Eine solche automatisierte Entscheidung im Sinne von Art. 22 Abs. 1 DS-GVO ist grundsätzlich unzulässig und darf gemäß Art. 22 Abs. 2 DS-GVO nur bei Erforderlichkeit für den Abschluss oder die Erfüllung eines Vertrags (lit. a), aufgrund einer gesetzlichen Erlaubnis (lit. b) oder mit ausdrücklicher Einwilligung (lit. c) getroffen werden.

§ 31 BDSG könnte eine solche gesetzliche Erlaubnis darstellen. Nach dieser Regelung zum „Schutz des Wirtschaftsverkehrs bei Scoring und Bonitätsauskünften“ gilt, dass nur Daten verwendet werden dürfen, die wissenschaftlich nachgewiesen für die Berechnung des Wahrscheinlichkeitswerts erheblich sind. Zudem dürfen danach Anschriftendaten nicht ausschließlich den Scorewert bestimmen. Werden diese neben anderen Informationen in das Scoring einbezogen, sind die Betroffenen zuvor darüber zu unterrichten. 

In seinem Urteil hat der Europäische Gerichtshof jedoch auch seine Zweifel an der Vereinbarkeit der Regelung mit dem Unionsrecht geäußert.
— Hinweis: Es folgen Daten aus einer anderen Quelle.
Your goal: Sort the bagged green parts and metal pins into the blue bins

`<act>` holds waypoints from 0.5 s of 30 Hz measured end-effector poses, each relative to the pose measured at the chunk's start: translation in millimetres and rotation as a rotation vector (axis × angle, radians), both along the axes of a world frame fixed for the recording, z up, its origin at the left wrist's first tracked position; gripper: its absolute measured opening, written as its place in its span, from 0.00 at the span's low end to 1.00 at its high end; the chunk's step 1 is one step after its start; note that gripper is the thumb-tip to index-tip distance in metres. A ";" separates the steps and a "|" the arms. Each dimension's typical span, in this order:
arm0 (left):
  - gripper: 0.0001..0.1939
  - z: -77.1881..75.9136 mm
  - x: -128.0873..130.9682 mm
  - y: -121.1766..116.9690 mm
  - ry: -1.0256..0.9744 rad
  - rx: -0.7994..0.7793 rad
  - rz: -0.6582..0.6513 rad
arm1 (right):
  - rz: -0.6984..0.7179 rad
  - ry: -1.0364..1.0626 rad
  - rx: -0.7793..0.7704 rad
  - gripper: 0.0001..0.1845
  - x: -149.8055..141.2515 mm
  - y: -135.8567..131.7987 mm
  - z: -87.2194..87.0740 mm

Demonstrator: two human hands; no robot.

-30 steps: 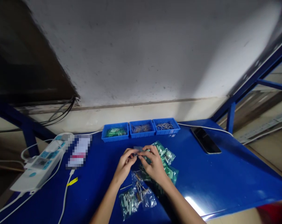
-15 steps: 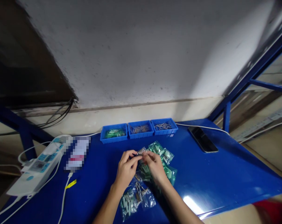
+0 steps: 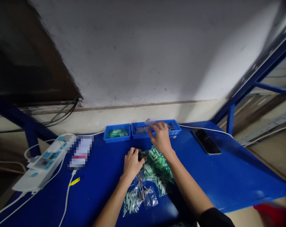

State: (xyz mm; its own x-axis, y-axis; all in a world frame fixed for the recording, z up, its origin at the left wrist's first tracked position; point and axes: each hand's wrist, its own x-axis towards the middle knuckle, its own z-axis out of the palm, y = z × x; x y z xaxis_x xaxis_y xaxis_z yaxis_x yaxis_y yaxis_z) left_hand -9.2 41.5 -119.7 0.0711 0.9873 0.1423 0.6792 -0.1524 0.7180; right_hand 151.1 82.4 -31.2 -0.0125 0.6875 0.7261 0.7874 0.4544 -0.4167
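Observation:
My right hand [image 3: 160, 137] is raised in front of the middle and right bins, its fingers closed on a small clear plastic bag [image 3: 149, 122] that is smeared by motion. My left hand [image 3: 132, 163] rests low at the left edge of a pile of green-tinted bags [image 3: 158, 162], thumb and curved fingers apart, nothing visible between them. Nearer to me lie clear bags [image 3: 131, 201] with pale plugs, along with some metal screws [image 3: 141, 190].
Behind the pile stand a blue bin of green bags [image 3: 117, 126], a middle bin [image 3: 136, 136] and a right bin [image 3: 175, 126] with metal pieces. A dark phone [image 3: 206, 142] lies right; a power strip [image 3: 40, 170], a blurred-out phone [image 3: 81, 153] and cables lie left.
My right hand has left my left hand and moved up and away to the bins with a small bag. My left hand has opened and lowered beside the pile.

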 end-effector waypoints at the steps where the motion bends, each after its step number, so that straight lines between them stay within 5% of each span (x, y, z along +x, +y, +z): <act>1: 0.10 -1.5 -3.4 0.6 -0.069 -0.002 0.004 | 0.057 -0.032 -0.146 0.09 -2.7 -1.8 -9.9; 5: 0.09 -4.7 -20.9 2.4 -0.235 0.003 0.039 | 0.180 0.119 -0.517 0.14 -10.1 -24.8 -45.5; 9: 0.08 4.8 -29.5 1.7 -0.342 0.053 0.015 | 0.379 0.519 -0.809 0.22 -19.7 -40.1 -55.0; 11: 0.05 11.6 -29.2 -0.4 -0.338 0.133 -0.073 | 0.456 0.724 -0.848 0.22 -26.2 -40.6 -54.5; 15: 0.07 19.5 -24.0 -7.5 -0.257 0.243 -0.175 | 0.439 0.863 -0.688 0.20 -31.2 -41.7 -58.6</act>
State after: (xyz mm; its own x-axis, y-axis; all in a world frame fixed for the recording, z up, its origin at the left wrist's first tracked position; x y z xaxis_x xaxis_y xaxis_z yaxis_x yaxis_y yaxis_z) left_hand -33.2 34.0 -100.3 0.1666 0.8988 0.4054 0.4305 -0.4362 0.7902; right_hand 119.8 40.7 -89.8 -0.0324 0.9955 0.0895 -0.0403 0.0882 -0.9953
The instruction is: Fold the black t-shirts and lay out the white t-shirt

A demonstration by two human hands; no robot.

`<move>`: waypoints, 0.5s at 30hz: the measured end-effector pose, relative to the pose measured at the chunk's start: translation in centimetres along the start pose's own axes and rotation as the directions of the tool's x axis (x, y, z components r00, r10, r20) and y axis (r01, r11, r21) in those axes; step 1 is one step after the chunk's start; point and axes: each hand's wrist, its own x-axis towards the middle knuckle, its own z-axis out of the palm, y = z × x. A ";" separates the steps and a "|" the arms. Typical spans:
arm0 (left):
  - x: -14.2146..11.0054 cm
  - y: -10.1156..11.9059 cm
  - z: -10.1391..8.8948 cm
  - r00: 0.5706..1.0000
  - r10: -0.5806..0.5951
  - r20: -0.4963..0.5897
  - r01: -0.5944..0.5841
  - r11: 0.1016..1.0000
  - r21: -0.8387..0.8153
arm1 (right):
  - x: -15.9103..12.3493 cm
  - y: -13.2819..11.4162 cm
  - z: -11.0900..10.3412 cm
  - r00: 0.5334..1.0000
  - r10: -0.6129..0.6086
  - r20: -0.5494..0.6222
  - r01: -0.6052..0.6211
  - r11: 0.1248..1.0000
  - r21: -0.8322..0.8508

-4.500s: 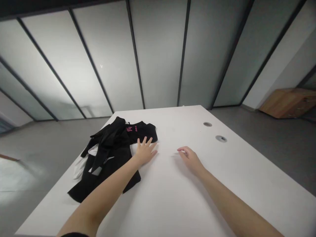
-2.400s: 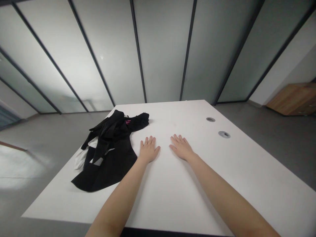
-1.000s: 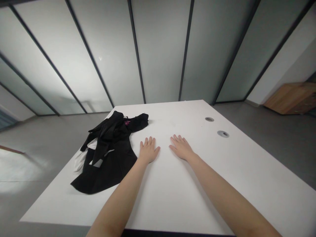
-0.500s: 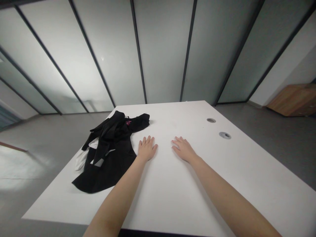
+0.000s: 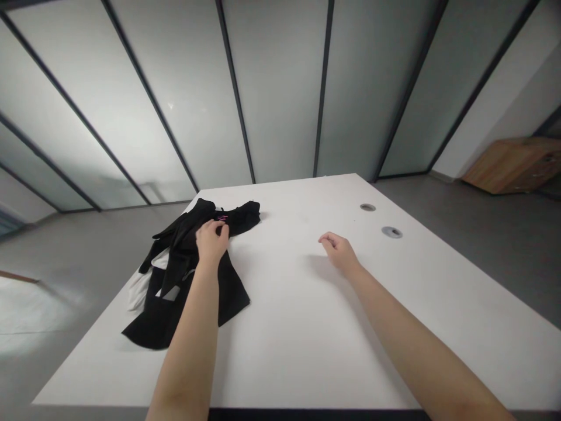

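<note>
My left hand is over a heap of dark clothes, its fingers bent and its thumb apart, with dark cloth showing in the gap. No cloth is seen raised by it; whether the fingertips touch the fabric I cannot tell. Beneath it lies a black garment with pink lettering near its far end, crumpled, its near hem spread on the white table. Part of it is hidden by my left forearm. My right hand is raised above the table, fingers curled in against the thumb, with nothing seen in it.
White cloth sticks out from the left side of the heap. Two round cable holes, a farther one and a nearer one, are set in the table's right side. Frosted glass panels stand behind; a wooden cabinet is at the right.
Both hands lay flat on the table before. My left hand has moved left over the black garment. My right hand has lifted and its fingers have curled in. The clothes look little changed.
</note>
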 end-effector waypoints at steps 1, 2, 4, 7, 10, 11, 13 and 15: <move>0.2 -0.8 -0.3 0.992 -0.054 -0.111 0.059 0.997 0.045 | 0.1 0.2 -0.2 1.000 0.018 -0.011 -0.018 1.000 0.016; 0.1 -1.6 -0.5 0.974 -0.099 -0.202 0.117 0.990 0.076 | 0.2 0.3 -0.3 0.999 0.034 -0.021 -0.034 0.999 0.032; -0.5 -3.1 -0.2 0.939 -0.169 -0.299 0.207 0.973 0.101 | 0.2 0.6 -0.3 0.998 0.056 -0.037 -0.053 0.997 0.061; -1.7 -5.0 0.8 0.922 -0.305 -0.239 0.338 0.934 0.111 | 0.1 0.8 0.0 0.996 0.071 -0.045 -0.067 0.994 0.087; -1.9 -6.3 1.2 0.897 -0.413 -0.158 0.430 0.898 0.093 | -0.1 0.9 0.4 0.996 0.079 -0.045 -0.074 0.993 0.095; -1.7 -6.6 1.2 0.895 -0.420 -0.149 0.434 0.897 0.078 | -0.1 0.9 0.5 0.996 0.080 -0.044 -0.076 0.992 0.096; -1.3 -6.9 0.9 0.900 -0.418 -0.121 0.426 0.904 0.047 | -0.2 0.8 0.7 0.996 0.083 -0.035 -0.080 0.992 0.094; -0.9 -6.8 0.6 0.904 -0.420 -0.080 0.423 0.906 0.015 | -0.2 0.8 0.9 0.996 0.084 -0.025 -0.082 0.993 0.088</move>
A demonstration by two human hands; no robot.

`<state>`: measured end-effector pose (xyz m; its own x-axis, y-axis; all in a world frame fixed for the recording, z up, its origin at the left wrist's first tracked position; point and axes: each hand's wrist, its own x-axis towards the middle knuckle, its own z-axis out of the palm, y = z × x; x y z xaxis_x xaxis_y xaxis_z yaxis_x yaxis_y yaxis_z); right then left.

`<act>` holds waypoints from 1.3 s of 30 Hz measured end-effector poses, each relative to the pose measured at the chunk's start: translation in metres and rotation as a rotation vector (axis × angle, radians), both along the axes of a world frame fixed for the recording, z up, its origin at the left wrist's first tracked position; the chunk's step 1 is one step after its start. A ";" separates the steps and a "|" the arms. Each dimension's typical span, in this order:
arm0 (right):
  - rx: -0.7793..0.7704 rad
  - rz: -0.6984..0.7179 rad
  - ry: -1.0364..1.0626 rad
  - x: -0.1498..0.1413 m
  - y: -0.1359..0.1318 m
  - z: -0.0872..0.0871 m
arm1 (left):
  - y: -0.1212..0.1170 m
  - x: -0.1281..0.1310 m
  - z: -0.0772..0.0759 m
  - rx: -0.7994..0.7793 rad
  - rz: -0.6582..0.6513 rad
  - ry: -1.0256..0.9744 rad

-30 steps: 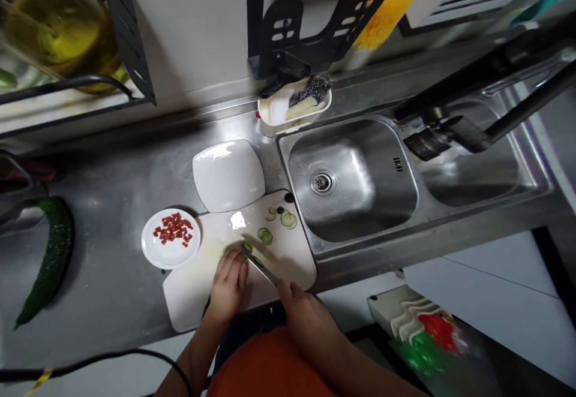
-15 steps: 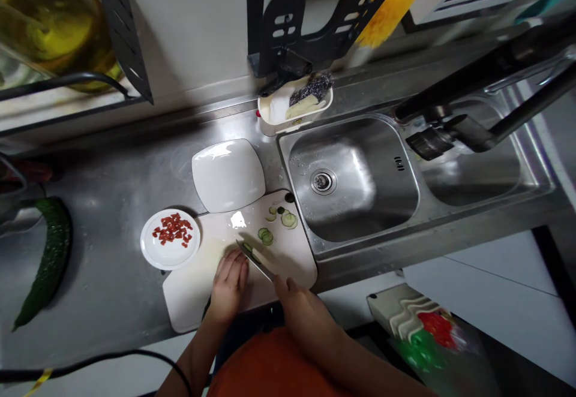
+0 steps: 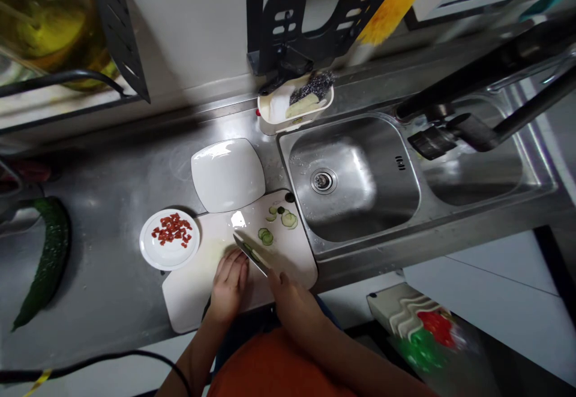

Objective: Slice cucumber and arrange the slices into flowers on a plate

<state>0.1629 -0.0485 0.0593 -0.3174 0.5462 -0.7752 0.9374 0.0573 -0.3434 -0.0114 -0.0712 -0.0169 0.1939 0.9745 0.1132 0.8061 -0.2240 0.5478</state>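
Dim light glints on a steel counter (image 3: 121, 169) and double sink (image 3: 378, 199) before a pale wall (image 3: 193, 25).

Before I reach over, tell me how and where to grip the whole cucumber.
I'd grip the whole cucumber around its thick middle, from the right, where the cutting board lies: the long flank faces that way, and the lower end tapers.
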 end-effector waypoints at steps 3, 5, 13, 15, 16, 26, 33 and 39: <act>-0.014 -0.001 -0.003 -0.005 0.003 -0.003 | 0.000 0.000 -0.001 -0.003 -0.006 0.003; -0.015 -0.006 -0.009 -0.008 0.005 -0.005 | 0.000 0.000 0.000 -0.007 -0.005 -0.007; 0.021 -0.033 -0.002 -0.010 0.000 -0.017 | 0.001 0.000 0.003 -0.051 0.002 -0.029; 0.030 -0.041 0.010 -0.008 0.001 -0.017 | 0.002 0.000 0.005 -0.056 0.006 -0.039; 0.033 -0.046 0.016 -0.007 0.001 -0.017 | 0.002 0.000 0.006 -0.056 0.007 -0.044; 0.037 0.004 -0.033 0.013 -0.011 0.004 | 0.002 0.000 0.008 -0.046 0.018 -0.041; -0.026 0.035 -0.034 0.018 -0.016 0.019 | 0.000 0.000 0.006 -0.019 0.008 -0.001; -0.063 0.010 -0.022 0.019 -0.014 0.023 | 0.000 0.000 0.005 -0.019 0.003 -0.003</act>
Es sei nun Sache des vorlegenden Gerichts zu prüfen, ob § 31 BDSG als Rechtsgrundlage im Sinne von Art. 22 Abs. 2 Buchst. b DS-GVO qualifiziert werden kann.

Die Datenschutz-Grundverordnung selbst legt größten Wert auf Transparenz und enthält daher stark ausgeprägte Informationspflichten und Auskunftsrechte, die auch das Scoringverfahren umfassen. Betroffene Personen müssen informiert werden und können Auskunft verlangen, u.a. wie ihr Scorewert zustande kommt und an wen er übermittelt wurde. Dies muss in allgemeinverständlicher Form erfolgen.